Os que mais apostam são da Geração Z, com 27% do total, seguidos pelos Millennials, com 22%, e a Geração X, com 10%. Entre os mais velhos, os Boomers, apenas 4% apostam.   

Mais conhecimento financeiro

O aumento do conhecimento dos brasileiros sobre produtos financeiros deve ajudar no crescimento dos investidores neste ano. No total, 43% dos brasileiros afirmaram conhecer as opções de investimento, ante 37% em 2024. O porcentual é o maior da série histórica da pesquisa, iniciada em 2021 com 28% de conhecimento.

O investimento mais lembrado e mais usado pela população continua sendo a poupança, com 17% dos entrevistados afirmando que conhecem e 22% que a utilizam. Já os que pretendem continuar utilizando são 20% apenas, o que reforça os números de saída de investimentos da poupança, que vem perdendo depósitos há alguns anos.

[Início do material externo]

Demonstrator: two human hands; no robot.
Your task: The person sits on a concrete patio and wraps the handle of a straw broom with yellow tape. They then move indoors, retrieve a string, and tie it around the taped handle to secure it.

“As maiores saídas são de investidores das classes A e B e os jovens”, afirma Billi. Em 2021, 34,49% dos investidores das classes A e B tinham poupança, porcentual que caiu para 28,81% no ano passado. Ele observa, porém, que muitas vezes as pessoas confundem poupança com outras aplicações e outras não consideram a caderneta como investimento, usando até como conta corrente.

Bitcoin é mais lembrado que imóvel

A segunda aplicação mais lembrada são os títulos privados, com 14% das respostas. As ações são citadas por 10% dos entrevistados, mas também apenas 2% investem e 4% pretendem investir. Fundos de investimento são lembrados por 9% e as moedas digitais são citadas por 8%. As criptos aparecem na lembrança dos investidores à frente dos imóveis, que têm 7%, dos títulos públicos, com 6%, e da previdência privada, com apenas 2%. Imóveis, porém, é o investimento que a maior parte dos entrevistados pretende fazer este ano, com 13%, atrás apenas dos 20% da poupança.

Poupança segue mais popular  

Entre os investimentos mais usados pelos brasileiros, a poupança segue como líder, com 22% dos entrevistados afirmado que têm a aplicação. Em seguida aparecem os títulos privados, com 7%, fundos de investimento, com 5%, e moedas digitais, com 4%. As criptomoedas superam com folga as ações, os títulos públicos e a previdência privados, todos na carteira de apenas 2% dos investidores.

IA já orienta investidores mais jovens   

Os investidores também estão se informando mais com influenciadores, com 35% afirmando que buscam se atualizar pelo You Tube e 27% no Instagram. Apenas 21% usam a televisão como fonte, 20% usam buscadores e 15% em portais e 15% em sites. Jornais e revistas ficam com 14% e podcasts, 13%.

A inteligência artificial também ganhou espaço neste ano, com 9% dos entrevistados citando que usam o recurso para aprender e se informar sobre investimentos. A maioria são jovens, com 49% da Geração Z usando IA, seguidos dos Millennials, com 36%.

A educação financeira também mostra influência sobre os investidores. Dos que afirmam ter algum conhecimento, 57% são investidores, enquanto entre os que dizem não ter educação financeira, apenas 31% investem. A diferença entre os que têm conhecimento financeiro também aparece na diversificação dos investimentos, com mais aplicações em títulos privados (16%), fundos (13%) e criptos (11%), enquanto os sem educação financeira se concentram em poupança, com 20%, seguida por títulos públicos, com 5%.